_Brief_
Nothing but a number is needed here; count the lines of the listing that include "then".

══ Provided data ══

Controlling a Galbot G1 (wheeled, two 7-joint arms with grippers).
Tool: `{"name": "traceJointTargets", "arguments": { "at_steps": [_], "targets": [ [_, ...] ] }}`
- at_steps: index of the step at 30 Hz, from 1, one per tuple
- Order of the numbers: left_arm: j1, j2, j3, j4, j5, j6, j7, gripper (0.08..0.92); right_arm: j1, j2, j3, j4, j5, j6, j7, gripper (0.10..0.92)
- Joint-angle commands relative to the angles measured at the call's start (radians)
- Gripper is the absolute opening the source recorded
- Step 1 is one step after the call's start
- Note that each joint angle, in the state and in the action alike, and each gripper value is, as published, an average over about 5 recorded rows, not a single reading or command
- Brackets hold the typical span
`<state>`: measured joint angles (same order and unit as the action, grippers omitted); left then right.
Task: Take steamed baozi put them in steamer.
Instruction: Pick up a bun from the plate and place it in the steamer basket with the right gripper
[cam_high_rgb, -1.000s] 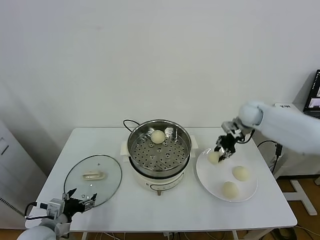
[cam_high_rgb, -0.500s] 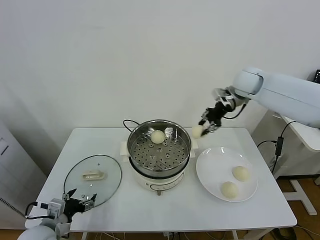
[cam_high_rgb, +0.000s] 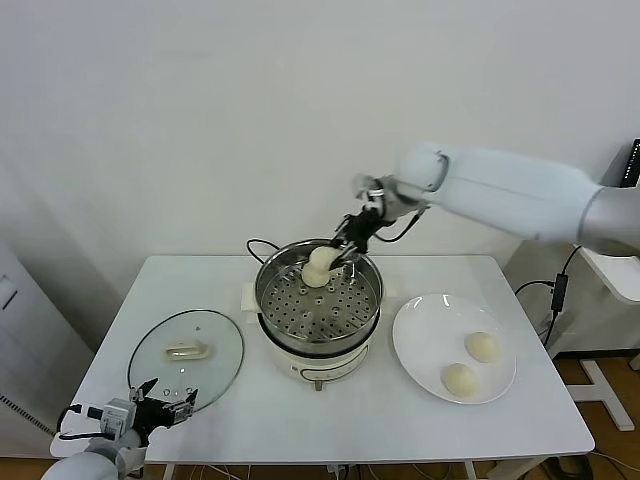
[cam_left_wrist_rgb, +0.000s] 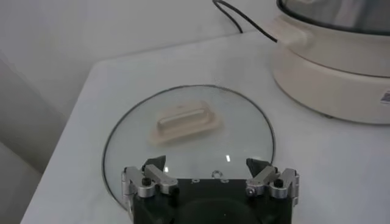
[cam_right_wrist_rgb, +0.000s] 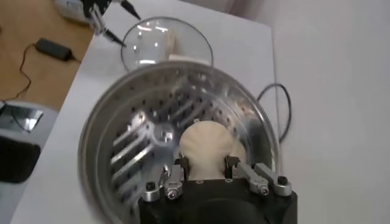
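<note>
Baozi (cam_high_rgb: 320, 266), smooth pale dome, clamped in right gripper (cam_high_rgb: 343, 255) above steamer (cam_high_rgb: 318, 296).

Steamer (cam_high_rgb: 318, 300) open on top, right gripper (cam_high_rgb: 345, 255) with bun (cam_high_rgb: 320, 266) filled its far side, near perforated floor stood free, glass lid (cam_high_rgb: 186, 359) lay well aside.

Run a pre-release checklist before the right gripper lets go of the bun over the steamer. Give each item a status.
1. The right gripper holds a steamed baozi: ok.
2. The held bun is over the steamer basket, inside its rim: ok.
3. Free perforated floor remains in the basket: ok.
4. The spot below is clear of the bun placed before: cannot tell, the held bun hides it.
5. The glass lid is off, lying on the table beside the steamer: ok.
6. The left gripper is parked at the table's near edge by the lid, out of the way: ok.
</note>
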<state>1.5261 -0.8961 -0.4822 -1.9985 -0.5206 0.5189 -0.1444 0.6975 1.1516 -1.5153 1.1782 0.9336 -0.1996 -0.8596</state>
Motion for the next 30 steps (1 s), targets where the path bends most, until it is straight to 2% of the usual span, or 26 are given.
{"name": "traceJointTargets", "arguments": {
  "at_steps": [1,20,23,30],
  "targets": [
    [-0.001,-0.002,0.002,-0.001,0.0,-0.002,0.0,0.823,-0.09,0.108,-0.001,-0.011,0.056,-0.081,0.11,0.415],
    [-0.004,-0.002,0.003,-0.002,-0.004,-0.002,0.001,0.823,-0.179,0.133,0.025,-0.057,0.032,-0.151,0.199,0.42],
    [-0.003,-0.002,0.003,-0.001,-0.005,-0.003,0.001,0.823,-0.178,0.13,0.025,-0.058,0.03,-0.151,0.196,0.46],
    [0.0,-0.002,0.001,-0.002,-0.006,-0.004,0.001,0.823,-0.129,0.096,0.034,-0.048,0.037,-0.146,0.16,0.672]
  ]
}}
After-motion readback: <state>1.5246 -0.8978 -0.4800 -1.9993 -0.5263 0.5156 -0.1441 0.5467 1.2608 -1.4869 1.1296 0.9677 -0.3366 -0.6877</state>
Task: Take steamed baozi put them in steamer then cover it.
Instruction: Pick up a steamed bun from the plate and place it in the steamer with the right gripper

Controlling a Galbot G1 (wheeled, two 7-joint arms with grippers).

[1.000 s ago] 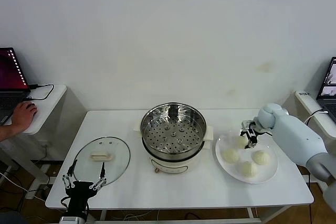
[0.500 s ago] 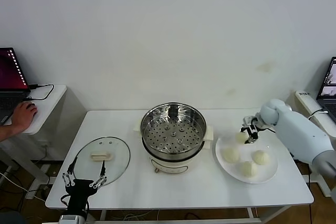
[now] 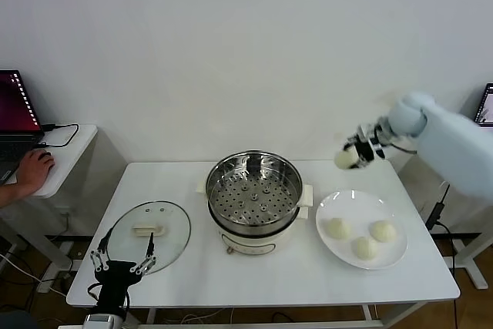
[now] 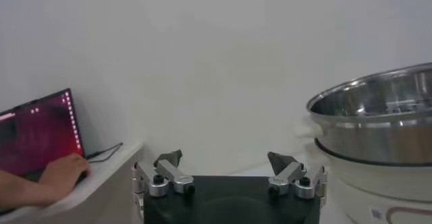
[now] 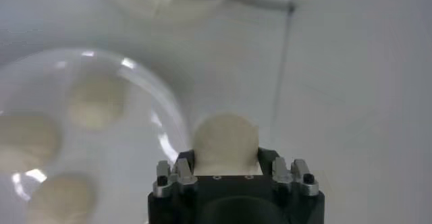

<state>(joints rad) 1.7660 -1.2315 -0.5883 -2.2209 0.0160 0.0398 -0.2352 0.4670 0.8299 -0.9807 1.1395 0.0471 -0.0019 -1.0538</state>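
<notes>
Right tool (image 3: 356, 153) pinched a bun (image 3: 345, 159) in open air above the plate (image 3: 393, 253); its wrist view alone showed the clamp; the steamer (image 3: 255, 194) sat beside; left tool (image 3: 122, 260) hung spread by the lid (image 3: 149, 234)

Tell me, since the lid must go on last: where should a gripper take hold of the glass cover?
Grip the cover by its raised cream handle at the centre, coming straight down from above. It lies flat on the table, so the thin rim offers little purchase. The open left gripper is nearest.
</notes>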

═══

_Output_
2